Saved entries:

-- -- --

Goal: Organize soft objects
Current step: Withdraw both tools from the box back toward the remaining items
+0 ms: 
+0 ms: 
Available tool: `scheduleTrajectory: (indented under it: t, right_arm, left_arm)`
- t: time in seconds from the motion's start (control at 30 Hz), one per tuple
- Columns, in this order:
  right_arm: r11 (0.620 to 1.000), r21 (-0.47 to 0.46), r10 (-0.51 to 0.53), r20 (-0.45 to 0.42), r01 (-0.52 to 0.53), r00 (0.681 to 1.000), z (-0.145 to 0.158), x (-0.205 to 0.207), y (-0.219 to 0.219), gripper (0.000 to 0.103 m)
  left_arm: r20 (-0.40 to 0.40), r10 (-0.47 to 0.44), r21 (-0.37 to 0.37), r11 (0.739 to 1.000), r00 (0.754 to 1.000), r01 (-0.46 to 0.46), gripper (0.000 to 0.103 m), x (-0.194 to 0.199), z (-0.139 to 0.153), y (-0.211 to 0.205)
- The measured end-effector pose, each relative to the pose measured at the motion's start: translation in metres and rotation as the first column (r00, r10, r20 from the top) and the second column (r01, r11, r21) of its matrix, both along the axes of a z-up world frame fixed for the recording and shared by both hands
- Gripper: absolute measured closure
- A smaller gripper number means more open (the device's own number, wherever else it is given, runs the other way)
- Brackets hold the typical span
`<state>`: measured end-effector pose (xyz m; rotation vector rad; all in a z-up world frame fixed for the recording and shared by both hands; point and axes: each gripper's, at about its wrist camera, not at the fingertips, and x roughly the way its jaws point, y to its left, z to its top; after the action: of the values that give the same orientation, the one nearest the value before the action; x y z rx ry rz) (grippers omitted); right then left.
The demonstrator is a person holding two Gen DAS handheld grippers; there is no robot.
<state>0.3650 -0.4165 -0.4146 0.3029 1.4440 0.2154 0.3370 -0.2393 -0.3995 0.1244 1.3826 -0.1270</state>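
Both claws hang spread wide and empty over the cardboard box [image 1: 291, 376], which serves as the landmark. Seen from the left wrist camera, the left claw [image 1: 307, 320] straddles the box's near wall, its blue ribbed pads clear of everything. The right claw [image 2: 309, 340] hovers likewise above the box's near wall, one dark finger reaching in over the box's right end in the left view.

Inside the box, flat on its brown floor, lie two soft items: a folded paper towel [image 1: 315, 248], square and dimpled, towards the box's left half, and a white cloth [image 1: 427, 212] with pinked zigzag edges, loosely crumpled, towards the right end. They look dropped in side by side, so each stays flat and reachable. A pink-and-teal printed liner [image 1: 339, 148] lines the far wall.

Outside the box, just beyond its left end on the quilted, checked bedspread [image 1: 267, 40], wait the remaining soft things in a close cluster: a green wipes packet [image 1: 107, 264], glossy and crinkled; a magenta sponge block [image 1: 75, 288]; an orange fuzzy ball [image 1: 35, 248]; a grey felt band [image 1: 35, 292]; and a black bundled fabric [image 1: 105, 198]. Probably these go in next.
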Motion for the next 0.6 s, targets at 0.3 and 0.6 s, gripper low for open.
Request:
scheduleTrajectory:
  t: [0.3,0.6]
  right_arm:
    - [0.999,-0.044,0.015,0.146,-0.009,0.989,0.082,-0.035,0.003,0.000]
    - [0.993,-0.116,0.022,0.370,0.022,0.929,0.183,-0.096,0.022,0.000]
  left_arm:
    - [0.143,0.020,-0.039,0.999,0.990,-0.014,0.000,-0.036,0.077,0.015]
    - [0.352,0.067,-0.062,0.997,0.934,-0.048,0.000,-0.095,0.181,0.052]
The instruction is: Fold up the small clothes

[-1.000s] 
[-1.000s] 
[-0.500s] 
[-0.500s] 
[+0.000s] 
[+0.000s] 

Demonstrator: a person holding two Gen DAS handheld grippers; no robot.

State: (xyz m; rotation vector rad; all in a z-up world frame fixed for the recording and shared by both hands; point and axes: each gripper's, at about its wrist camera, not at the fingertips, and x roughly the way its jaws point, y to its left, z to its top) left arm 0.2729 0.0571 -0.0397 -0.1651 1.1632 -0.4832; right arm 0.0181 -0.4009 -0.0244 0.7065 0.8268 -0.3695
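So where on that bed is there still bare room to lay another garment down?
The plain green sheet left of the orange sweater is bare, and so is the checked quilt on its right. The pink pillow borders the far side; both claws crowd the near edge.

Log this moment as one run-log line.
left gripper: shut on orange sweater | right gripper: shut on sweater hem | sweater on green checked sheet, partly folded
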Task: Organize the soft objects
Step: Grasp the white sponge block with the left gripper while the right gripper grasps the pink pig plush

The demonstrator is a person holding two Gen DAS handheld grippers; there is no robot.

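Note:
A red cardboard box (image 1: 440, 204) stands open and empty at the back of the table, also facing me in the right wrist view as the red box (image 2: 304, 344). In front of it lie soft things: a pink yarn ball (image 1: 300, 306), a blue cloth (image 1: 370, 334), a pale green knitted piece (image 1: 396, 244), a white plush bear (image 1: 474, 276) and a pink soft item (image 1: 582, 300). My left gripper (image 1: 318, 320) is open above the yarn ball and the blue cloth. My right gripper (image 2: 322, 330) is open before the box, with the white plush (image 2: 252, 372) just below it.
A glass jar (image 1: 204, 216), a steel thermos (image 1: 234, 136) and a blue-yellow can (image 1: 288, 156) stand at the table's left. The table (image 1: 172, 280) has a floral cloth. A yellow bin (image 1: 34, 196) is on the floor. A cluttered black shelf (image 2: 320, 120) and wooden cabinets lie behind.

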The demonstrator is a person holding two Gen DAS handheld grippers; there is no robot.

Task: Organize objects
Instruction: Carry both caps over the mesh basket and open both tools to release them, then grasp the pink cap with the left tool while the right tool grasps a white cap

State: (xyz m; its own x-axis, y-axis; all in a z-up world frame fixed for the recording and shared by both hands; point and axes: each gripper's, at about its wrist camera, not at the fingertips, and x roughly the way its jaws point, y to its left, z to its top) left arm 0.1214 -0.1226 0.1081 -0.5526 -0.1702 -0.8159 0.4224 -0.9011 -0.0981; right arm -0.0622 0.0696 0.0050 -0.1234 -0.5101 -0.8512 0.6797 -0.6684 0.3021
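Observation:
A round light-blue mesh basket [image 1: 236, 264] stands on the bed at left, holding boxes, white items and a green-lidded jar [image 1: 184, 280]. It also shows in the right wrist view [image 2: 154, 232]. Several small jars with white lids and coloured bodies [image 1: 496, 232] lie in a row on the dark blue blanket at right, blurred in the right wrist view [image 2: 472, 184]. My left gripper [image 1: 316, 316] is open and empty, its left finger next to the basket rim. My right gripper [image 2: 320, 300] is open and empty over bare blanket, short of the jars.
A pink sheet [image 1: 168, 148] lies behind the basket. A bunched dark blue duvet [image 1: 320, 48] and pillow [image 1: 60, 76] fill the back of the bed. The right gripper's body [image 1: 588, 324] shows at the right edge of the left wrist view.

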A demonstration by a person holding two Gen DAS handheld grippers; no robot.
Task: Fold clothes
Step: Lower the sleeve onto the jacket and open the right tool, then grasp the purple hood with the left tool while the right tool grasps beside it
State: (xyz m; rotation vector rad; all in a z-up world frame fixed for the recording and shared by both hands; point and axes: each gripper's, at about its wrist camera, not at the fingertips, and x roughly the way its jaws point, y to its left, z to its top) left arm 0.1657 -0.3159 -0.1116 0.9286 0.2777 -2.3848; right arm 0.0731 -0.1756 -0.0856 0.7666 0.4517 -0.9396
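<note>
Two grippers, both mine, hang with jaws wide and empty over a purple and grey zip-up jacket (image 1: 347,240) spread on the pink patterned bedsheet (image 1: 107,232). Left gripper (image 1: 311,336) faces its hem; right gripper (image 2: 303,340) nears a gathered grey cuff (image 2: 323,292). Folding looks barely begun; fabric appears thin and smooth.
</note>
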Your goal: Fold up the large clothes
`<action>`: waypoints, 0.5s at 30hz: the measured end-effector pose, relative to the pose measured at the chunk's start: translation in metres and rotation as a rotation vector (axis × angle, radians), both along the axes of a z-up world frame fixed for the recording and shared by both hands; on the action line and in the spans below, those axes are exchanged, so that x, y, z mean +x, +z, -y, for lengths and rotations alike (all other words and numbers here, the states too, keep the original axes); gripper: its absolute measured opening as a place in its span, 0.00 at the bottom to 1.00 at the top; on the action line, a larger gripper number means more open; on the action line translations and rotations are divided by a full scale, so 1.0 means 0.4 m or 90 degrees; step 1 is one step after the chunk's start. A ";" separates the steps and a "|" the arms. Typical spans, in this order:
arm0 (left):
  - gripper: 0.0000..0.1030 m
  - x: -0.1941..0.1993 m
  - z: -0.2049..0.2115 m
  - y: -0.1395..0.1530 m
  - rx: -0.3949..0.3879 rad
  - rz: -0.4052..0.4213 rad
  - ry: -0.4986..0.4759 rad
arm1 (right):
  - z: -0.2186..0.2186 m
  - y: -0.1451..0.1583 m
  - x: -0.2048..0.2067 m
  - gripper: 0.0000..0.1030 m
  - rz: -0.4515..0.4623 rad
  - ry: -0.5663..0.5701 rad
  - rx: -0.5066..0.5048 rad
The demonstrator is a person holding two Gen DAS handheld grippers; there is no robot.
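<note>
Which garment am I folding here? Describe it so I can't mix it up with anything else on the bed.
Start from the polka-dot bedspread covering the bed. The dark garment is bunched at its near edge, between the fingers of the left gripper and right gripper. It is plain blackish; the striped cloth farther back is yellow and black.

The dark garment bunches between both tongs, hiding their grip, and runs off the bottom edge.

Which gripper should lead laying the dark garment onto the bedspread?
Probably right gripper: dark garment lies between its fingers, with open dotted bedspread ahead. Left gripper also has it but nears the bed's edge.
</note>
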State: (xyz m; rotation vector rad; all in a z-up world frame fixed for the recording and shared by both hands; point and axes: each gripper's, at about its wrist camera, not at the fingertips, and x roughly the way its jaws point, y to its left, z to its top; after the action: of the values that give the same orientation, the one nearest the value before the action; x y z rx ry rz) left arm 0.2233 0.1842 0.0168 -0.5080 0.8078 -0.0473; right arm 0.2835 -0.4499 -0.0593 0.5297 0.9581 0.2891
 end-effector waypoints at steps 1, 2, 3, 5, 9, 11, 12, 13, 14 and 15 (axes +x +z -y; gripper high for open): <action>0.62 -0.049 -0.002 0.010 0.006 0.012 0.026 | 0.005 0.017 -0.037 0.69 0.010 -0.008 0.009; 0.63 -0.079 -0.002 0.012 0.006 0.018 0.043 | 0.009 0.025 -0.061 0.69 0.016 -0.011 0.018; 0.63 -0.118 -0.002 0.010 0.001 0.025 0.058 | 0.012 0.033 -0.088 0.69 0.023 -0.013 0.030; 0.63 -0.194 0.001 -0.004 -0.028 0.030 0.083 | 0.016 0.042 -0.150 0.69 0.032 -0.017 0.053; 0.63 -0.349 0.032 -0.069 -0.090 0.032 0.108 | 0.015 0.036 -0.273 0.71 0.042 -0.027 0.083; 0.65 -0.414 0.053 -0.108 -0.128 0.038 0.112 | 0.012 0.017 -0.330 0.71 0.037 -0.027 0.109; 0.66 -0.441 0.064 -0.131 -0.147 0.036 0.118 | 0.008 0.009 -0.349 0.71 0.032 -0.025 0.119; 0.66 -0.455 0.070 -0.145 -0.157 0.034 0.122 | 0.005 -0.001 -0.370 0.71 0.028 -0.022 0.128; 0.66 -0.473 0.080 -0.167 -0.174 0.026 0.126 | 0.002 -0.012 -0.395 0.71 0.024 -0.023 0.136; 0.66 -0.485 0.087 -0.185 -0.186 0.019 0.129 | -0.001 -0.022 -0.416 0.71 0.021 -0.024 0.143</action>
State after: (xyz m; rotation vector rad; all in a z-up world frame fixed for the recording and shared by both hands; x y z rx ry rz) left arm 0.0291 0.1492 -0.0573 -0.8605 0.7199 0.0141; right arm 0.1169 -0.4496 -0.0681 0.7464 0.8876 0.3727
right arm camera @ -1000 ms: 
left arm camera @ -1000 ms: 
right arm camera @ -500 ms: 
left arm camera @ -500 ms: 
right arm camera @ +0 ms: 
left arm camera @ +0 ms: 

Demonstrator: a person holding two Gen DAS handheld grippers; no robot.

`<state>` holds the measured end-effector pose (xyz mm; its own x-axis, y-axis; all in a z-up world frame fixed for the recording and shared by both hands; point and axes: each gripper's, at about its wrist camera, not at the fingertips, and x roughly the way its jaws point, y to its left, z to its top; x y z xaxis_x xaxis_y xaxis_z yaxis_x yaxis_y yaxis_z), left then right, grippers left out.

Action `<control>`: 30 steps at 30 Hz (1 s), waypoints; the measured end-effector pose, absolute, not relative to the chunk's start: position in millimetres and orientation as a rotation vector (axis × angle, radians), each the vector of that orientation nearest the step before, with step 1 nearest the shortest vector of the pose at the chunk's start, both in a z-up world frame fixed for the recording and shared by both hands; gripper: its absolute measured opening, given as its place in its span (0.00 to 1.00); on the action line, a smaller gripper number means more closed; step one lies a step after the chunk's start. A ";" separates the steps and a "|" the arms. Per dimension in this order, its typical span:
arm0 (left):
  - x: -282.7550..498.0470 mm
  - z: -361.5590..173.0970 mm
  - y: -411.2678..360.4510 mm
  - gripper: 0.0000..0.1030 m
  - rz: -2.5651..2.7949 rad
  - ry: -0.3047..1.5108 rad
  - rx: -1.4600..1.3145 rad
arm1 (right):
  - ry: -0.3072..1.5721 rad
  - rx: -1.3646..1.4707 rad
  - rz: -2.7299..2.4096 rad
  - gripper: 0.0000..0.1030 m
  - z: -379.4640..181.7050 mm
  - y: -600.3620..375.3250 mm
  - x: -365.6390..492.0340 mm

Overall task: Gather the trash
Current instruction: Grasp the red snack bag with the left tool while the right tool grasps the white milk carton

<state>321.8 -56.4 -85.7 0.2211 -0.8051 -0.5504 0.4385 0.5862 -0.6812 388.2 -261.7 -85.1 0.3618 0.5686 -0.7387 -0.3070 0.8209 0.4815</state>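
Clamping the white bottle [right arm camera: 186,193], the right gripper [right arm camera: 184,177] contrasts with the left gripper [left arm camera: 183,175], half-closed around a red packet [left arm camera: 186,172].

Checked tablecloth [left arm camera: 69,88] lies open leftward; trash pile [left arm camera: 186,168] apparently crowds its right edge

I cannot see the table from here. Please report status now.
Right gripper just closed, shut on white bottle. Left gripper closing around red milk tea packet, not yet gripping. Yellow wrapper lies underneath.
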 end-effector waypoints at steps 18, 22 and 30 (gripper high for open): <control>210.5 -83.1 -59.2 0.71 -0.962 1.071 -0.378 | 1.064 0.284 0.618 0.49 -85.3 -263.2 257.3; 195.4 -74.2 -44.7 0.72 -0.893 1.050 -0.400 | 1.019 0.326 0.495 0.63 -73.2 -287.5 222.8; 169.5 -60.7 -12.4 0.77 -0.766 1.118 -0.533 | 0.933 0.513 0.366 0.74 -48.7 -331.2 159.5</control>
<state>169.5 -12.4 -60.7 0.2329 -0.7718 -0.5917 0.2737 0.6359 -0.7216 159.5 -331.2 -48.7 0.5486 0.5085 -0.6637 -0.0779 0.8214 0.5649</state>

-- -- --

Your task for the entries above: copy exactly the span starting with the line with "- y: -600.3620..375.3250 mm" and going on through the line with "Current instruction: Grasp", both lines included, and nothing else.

→ **OUTPUT OF THE EXERCISE**:
  - y: -600.3620..375.3250 mm
  - x: -365.6390..492.0340 mm

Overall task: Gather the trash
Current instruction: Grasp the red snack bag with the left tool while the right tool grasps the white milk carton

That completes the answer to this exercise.